Aim of the exercise:
Using the listing below, set down exactly the lines starting at the line that contains "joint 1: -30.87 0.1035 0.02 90" and ending at the line that contains "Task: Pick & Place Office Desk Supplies", both included, and no others.

──────────────────────────────

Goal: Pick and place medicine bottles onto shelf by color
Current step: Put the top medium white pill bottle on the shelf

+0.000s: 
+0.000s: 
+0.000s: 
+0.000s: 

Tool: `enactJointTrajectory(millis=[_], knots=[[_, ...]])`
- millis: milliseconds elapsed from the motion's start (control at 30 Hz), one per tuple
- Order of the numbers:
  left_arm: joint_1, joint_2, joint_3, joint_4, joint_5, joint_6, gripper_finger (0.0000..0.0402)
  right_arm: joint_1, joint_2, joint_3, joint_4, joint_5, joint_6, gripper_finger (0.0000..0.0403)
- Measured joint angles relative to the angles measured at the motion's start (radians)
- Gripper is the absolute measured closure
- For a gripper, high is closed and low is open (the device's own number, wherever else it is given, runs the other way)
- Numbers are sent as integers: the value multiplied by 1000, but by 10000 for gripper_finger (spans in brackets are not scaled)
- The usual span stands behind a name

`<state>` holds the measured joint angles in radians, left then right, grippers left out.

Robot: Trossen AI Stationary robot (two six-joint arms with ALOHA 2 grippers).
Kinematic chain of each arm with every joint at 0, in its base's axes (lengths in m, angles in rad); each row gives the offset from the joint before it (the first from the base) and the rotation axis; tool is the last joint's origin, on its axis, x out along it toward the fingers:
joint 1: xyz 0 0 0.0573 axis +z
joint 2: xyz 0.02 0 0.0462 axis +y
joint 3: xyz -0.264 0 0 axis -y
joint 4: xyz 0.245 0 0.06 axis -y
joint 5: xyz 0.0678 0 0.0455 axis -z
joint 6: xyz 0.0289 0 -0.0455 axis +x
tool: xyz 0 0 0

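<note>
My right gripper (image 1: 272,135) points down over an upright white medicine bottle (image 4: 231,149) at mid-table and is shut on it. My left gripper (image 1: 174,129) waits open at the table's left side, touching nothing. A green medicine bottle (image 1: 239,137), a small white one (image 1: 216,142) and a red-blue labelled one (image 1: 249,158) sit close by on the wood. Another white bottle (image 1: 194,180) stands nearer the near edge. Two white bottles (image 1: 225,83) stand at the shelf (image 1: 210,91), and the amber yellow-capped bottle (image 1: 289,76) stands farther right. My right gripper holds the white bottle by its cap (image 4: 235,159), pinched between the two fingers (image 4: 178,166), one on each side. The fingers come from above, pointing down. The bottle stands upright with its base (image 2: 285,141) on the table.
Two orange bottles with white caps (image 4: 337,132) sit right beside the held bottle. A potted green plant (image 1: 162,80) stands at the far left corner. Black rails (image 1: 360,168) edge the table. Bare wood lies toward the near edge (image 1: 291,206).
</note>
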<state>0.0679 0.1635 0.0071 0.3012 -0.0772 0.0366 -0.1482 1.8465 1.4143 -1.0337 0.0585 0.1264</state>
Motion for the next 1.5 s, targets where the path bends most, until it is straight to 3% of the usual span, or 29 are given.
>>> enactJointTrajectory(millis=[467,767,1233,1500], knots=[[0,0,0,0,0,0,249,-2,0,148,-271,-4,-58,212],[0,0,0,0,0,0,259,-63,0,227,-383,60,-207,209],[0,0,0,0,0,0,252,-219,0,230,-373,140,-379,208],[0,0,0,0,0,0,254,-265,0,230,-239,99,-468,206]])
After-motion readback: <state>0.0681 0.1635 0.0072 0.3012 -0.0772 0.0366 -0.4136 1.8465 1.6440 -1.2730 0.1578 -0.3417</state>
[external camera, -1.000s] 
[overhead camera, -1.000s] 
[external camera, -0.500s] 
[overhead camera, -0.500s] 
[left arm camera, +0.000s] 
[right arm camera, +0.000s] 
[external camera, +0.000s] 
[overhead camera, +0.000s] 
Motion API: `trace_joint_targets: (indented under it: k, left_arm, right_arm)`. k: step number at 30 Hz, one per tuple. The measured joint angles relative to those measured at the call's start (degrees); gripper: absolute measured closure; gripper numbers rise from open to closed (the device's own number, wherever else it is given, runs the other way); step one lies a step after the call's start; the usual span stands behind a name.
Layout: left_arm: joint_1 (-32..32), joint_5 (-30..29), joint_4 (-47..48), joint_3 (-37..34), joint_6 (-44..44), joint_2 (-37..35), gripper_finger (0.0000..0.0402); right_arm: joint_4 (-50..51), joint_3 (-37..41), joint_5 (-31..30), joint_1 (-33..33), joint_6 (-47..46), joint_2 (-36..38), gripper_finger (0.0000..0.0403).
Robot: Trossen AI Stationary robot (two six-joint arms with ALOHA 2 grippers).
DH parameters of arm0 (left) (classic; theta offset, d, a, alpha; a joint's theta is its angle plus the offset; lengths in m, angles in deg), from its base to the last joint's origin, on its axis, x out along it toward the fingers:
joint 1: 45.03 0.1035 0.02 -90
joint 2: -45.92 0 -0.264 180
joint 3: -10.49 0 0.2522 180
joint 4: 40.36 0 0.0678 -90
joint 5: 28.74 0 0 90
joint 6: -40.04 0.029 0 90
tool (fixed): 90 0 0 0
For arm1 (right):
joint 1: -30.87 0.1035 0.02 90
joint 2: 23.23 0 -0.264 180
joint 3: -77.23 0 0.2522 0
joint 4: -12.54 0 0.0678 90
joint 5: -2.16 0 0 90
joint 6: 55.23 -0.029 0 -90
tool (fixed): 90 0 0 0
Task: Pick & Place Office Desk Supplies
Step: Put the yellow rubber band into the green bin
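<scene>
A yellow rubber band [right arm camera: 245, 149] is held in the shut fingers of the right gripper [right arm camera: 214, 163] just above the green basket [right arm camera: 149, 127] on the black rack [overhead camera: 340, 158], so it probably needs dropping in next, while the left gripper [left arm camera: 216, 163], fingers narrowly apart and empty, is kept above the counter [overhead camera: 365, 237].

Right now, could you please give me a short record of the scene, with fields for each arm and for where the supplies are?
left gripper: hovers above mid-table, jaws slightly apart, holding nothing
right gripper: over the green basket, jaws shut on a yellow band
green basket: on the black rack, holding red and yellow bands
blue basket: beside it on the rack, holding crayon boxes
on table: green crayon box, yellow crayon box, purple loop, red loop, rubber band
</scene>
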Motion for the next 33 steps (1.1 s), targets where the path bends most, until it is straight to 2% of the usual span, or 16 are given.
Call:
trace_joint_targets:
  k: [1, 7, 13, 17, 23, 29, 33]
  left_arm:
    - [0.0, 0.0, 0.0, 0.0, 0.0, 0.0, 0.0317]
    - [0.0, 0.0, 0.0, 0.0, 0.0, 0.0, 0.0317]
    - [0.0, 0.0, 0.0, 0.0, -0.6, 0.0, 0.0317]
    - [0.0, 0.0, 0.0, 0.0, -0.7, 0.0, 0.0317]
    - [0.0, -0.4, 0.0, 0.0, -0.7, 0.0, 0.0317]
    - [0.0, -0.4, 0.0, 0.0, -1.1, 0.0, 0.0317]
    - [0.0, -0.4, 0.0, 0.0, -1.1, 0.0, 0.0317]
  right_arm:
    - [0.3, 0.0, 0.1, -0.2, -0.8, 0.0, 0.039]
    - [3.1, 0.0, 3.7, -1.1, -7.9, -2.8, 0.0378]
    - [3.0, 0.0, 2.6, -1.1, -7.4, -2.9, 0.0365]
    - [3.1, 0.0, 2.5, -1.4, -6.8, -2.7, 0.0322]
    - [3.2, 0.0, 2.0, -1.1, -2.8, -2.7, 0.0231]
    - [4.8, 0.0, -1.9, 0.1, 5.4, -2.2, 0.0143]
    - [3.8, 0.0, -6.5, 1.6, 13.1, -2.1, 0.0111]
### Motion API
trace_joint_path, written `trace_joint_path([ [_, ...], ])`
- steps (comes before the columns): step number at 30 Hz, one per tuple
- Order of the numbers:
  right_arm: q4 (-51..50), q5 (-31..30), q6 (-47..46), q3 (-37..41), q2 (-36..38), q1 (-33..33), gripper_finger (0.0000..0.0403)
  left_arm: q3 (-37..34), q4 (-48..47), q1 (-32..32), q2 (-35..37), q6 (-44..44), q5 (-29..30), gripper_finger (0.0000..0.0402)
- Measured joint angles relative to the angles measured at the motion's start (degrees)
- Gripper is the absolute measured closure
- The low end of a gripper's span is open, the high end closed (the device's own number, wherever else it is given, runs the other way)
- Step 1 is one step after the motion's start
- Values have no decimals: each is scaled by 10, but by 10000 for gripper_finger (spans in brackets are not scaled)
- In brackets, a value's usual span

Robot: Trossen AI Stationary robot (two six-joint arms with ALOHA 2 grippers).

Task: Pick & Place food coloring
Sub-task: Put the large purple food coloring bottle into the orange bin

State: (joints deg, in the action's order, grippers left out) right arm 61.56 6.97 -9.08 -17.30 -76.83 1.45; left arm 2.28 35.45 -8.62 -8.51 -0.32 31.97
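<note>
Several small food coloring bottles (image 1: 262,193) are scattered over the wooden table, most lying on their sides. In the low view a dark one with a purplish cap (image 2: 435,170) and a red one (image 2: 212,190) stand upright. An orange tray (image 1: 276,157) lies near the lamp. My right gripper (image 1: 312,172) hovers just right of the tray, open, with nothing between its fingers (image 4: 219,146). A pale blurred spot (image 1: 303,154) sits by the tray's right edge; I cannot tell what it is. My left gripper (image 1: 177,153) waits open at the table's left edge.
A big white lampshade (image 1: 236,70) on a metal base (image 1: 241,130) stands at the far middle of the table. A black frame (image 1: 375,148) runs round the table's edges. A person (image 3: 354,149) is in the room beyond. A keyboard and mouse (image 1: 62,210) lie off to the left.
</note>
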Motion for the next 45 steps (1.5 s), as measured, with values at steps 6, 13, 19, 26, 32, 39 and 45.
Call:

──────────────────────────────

Written solution:
joint 1: -30.87 0.1035 0.02 90
joint 2: 23.23 0 -0.264 180
joint 3: -77.23 0 0.2522 0
joint 4: -12.54 0 0.0678 90
joint 5: -2.16 0 0 90
joint 6: 55.23 -0.029 0 -90
tool (fixed): 90 0 0 0
Task: Pick & Place Office Desk Supplies

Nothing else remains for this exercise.